Problem:
Repeat the lines of the data that follow, please, starting at the first and stopping after the one with "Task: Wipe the".

# # #

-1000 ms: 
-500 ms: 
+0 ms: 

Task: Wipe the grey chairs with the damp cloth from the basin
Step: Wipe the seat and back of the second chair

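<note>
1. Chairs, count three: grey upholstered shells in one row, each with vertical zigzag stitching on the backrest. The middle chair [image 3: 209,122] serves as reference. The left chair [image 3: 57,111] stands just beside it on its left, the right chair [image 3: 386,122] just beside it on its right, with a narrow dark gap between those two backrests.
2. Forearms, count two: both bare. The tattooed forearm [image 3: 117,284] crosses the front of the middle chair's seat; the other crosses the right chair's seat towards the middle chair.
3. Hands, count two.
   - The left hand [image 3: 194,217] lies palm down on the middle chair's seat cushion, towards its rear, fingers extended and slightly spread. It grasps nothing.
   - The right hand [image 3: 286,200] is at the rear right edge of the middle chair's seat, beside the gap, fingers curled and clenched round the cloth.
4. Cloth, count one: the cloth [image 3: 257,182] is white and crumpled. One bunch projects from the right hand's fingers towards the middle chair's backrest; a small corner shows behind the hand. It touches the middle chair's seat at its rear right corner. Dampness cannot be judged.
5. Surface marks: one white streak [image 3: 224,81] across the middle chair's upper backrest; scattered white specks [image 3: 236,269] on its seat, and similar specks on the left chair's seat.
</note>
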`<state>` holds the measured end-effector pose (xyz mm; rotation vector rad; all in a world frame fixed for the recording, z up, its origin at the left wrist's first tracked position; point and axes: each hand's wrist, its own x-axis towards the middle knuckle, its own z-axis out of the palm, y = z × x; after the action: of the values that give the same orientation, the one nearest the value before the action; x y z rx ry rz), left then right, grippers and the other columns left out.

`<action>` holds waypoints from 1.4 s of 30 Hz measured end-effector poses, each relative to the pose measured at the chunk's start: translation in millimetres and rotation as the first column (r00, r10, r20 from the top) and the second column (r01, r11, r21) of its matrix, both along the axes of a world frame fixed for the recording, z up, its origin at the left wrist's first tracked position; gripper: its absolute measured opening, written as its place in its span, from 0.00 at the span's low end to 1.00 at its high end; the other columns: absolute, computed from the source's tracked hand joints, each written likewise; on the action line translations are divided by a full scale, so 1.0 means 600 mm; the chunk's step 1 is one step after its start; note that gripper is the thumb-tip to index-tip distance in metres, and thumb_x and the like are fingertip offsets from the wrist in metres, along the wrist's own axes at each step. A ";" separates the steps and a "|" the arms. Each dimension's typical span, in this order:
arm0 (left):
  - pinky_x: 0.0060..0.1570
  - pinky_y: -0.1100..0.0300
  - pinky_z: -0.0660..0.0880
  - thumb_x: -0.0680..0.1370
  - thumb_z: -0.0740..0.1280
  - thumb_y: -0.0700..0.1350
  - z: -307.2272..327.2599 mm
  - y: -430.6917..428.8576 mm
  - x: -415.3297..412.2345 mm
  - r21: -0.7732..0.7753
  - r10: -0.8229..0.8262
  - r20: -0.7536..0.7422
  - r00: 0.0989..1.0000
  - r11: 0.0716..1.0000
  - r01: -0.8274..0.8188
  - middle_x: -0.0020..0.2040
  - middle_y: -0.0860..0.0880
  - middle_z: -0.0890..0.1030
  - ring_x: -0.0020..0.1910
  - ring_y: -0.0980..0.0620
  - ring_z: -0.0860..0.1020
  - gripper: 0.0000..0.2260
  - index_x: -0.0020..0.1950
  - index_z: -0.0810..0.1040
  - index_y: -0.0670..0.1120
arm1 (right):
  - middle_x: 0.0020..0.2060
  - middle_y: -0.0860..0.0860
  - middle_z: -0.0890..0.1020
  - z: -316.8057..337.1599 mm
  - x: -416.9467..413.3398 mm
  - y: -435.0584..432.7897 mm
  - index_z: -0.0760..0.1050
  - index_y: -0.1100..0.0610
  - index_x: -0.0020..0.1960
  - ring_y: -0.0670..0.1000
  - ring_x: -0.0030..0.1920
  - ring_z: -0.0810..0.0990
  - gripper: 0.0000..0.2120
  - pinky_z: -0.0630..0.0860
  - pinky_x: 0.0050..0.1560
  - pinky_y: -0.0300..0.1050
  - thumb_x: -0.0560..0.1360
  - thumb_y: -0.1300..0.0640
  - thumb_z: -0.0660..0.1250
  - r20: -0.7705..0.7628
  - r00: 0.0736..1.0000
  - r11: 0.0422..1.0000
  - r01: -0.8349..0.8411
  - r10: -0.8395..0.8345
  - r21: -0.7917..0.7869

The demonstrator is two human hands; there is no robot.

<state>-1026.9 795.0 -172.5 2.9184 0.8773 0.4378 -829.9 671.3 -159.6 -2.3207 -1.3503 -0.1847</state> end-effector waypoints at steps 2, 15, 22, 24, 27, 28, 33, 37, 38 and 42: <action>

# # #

Exercise answer:
-1000 ms: 
-500 ms: 
+0 ms: 

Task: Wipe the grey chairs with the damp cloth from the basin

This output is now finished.